News Release

Stigma Hinders Working Poor, Welfare Recipients

Peer-Reviewed Publication

Penn State

SAN FRANCISCO, Calif.-- Working poor and welfare-dependent people feel challenged by stigma and stereotypes, although they want and strive for a better life, just like everyone else, say researchers.

"Since the passage of the Personal Responsibility and Work Opportunity Reconciliation Act in 1996, policymakers and social commentators have speculated on the effects of welfare reform on parents and children," says Dr. Linda Burton, professor of human development and sociology at Penn State.

"But it is still unknown how individuals are experiencing the complex new welfare system that is still emerging two years later, varying greatly by state and even by county," she adds. "It may be experienced differently by people from different racial and ethnic groups."

Stigma is an underestimated powerful and subtle force that affects people in different ways, say the researchers. The struggle to lead ordinary lives for working poor and welfare-dependent is hard enough, without facing negative attitudes even from professionals who are part of the support system.

Burton, Frank Avenilla and Tasha Snyder, graduate students at Penn State, Robin Jarrett of University of Illinois at Urbana-Champaign, Judy Francis and Constance Williams of Brandeis University and James Quane of Harvard University presented their findings today (Aug. 23) at the American Sociological Association annual conference.

The researchers conducted interviews involving 220 welfare-dependent and working poor men and women in 21 focus groups held in Chicago, Boston and Baltimore. The participants included African Americans, White Americans, Mexican Americans, Puerto Ricans and recent immigrants from the Dominican Republic and El Salvador.

In the focus groups, working poor and welfare-dependent individuals reinforced the stigma by citing examples of welfare system abusers, but they considered their own situation as distinctive and separate from undeserving people.

"There are mothers who get aid and change the stamps for cash because they like to drink...I've heard about it, I've seen it. I've been offered...And I don't. What they give for the benefit of the children, I spend it very well on my children," says one participant of a focus group.

Participants complained that they constantly encounter scorn and barriers from some social workers and potential employers. Constantly running that stigma gauntlet drains a person's energy, which could be better used to obtain work and take care of their families, says Burton, also a senior research associate with Penn State's Population Research Institute.

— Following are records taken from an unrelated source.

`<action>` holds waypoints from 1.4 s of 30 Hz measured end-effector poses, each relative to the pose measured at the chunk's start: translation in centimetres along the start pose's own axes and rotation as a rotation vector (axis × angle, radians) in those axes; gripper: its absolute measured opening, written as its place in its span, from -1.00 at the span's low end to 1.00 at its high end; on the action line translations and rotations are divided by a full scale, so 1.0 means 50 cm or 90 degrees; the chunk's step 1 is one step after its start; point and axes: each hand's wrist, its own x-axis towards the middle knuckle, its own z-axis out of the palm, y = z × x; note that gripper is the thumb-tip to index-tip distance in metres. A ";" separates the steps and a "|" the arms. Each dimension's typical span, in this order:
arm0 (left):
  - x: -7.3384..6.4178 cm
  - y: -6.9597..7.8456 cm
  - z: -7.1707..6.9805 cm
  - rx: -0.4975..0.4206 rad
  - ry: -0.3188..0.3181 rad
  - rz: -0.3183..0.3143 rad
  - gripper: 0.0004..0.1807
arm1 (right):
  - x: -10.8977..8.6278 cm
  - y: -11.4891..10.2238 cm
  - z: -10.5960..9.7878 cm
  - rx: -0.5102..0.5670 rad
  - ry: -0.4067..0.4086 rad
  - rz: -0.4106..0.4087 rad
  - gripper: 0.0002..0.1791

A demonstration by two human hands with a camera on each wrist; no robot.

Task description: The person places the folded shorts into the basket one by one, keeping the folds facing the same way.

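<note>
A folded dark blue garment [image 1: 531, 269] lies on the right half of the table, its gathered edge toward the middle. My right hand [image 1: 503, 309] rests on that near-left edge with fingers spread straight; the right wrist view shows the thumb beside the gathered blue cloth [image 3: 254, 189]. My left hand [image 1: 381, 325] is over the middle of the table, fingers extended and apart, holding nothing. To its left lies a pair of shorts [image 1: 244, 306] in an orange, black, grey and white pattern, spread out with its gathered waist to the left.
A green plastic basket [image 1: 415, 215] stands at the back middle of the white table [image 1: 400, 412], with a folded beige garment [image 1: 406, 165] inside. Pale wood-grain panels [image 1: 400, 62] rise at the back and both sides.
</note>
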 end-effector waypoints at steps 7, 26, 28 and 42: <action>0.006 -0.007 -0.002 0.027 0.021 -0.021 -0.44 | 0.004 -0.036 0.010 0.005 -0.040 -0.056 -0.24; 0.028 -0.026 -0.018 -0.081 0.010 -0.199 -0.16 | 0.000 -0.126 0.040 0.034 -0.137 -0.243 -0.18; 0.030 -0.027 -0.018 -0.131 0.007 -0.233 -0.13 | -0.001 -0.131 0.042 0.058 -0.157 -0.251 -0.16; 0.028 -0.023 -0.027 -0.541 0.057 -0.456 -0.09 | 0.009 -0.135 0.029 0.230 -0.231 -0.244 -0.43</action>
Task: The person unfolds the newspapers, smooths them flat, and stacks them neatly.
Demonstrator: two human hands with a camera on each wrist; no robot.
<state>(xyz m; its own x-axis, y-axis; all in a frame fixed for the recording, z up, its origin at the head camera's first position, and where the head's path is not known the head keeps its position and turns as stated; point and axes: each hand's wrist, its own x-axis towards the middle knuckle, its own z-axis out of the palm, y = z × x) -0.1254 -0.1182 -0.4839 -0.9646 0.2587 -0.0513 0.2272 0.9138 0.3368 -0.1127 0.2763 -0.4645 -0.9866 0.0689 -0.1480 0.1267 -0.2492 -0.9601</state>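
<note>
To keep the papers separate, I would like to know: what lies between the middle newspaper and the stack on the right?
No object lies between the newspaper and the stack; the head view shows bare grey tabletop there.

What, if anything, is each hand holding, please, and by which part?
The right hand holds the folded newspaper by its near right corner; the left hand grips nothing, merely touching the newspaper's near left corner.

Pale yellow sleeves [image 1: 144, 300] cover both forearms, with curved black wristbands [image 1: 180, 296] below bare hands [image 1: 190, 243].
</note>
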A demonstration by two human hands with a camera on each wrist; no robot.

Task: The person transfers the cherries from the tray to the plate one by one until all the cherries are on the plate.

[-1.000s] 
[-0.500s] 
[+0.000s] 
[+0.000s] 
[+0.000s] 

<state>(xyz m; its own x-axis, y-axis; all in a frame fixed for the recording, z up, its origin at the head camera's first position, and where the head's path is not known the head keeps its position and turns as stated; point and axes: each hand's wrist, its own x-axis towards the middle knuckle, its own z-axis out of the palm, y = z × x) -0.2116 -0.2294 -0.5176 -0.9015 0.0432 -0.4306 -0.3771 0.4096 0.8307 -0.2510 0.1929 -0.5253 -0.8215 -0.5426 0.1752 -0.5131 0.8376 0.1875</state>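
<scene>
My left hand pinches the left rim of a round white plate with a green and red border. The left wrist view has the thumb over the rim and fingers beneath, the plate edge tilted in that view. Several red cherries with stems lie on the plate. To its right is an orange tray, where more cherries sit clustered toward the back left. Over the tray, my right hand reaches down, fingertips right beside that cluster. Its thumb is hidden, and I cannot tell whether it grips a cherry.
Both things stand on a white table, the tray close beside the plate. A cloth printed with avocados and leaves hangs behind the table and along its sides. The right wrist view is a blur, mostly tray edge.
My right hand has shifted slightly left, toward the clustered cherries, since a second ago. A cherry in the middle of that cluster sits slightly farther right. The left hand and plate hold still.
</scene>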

"Basically, they are running your life. They want to know everything. They want to know who you slept with and what kind of contraceptive you're using. You have babies when they want you to have them, you get mad when they want you to get mad," says a focus group participant.

In the future, policymakers need to take care that their proposals are not based on stigma and stereotypes, but well-researched information about individuals receiving assistance, according to the researchers.

"Most working poor and welfare-dependent people feel they are penalized for wanting ordinary things," says Burton. "That paradox may interfere with their progress in moving up the economic ladder and transitioning from government assistance."

The researchers' report is an initial phase in the ethnographic component of a larger on-going project, "Welfare Reform and Children: A Three-City Study." The overall project is headed by Ronald Angel of University of Texas-Austin, Burton of Penn State, P. Lindsay Chase-Lansdale of University of Chicago, Andrew Cherlin and Robert Moffitt, both of Johns Hopkins University, and William Julius Wilson of Harvard University.